**Provided material**.

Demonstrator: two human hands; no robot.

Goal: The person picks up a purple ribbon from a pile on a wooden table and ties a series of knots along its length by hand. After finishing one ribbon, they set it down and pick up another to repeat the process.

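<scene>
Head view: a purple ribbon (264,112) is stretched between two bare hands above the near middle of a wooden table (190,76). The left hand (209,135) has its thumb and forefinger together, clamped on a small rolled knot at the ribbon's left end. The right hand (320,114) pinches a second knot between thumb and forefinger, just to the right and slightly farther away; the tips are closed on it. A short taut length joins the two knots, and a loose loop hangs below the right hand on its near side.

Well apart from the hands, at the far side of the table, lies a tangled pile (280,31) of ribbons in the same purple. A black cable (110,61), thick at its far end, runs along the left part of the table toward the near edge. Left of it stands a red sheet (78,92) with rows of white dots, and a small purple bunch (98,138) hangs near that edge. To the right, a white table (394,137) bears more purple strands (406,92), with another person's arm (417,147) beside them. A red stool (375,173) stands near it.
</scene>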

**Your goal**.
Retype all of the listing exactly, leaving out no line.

**Answer**.
Demonstrator: two human hands; no robot.

Goal: The person picks up a purple ribbon from a pile on a wooden table and ties a series of knots along its length by hand. After finishing one ribbon, they set it down and pick up another to repeat the process.

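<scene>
Head view: a purple ribbon (264,112) is stretched between two bare hands above the near middle of a wooden table (190,76). The left hand (209,135) has its thumb and forefinger together, clamped on a small rolled knot at the ribbon's left end. The right hand (320,114) pinches a second knot between thumb and forefinger, just to the right and slightly farther away; the tips are closed on it. A short taut length joins the two knots, and a loose loop hangs below the right hand on its near side.

Well apart from the hands, at the far side of the table, lies a tangled pile (280,31) of ribbons in the same purple. A black cable (110,61), thick at its far end, runs along the left part of the table toward the near edge. Left of it stands a red sheet (78,92) with rows of white dots, and a small purple bunch (98,138) hangs near that edge. To the right, a white table (394,137) bears more purple strands (406,92), with another person's arm (417,147) beside them. A red stool (375,173) stands near it.
</scene>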

This answer requires nothing else.